### Task instructions
Would you transcribe the whole listing exactly, minus its pictures?

::::

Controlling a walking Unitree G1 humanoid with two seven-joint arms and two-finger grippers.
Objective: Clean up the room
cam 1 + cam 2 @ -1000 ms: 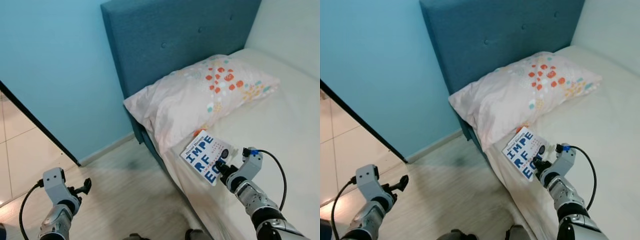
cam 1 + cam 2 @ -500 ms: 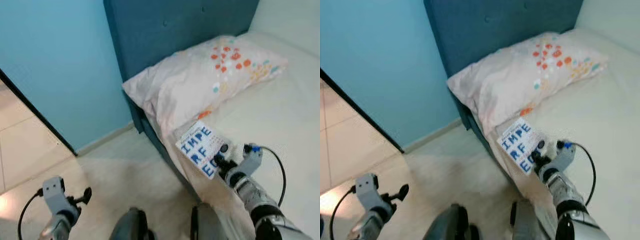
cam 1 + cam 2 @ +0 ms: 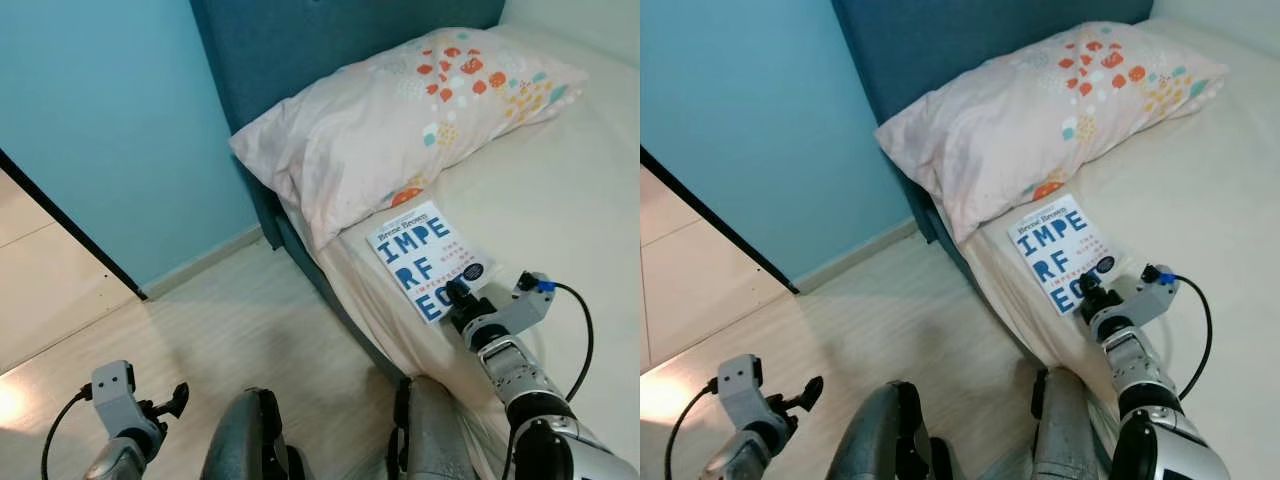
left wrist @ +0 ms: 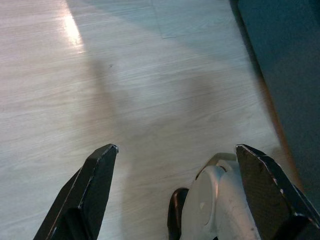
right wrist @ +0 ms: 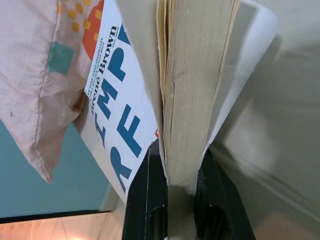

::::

### The completed task
Controlling a walking Unitree G1 humanoid with two seven-joint arms and two-finger grippers.
Objective: Clean up the room
cam 1 + cam 2 @ -1000 ms: 
cam 1 + cam 2 @ -500 ms: 
cam 1 + cam 2 @ +0 ms: 
left wrist @ +0 ms: 
right wrist @ +0 ms: 

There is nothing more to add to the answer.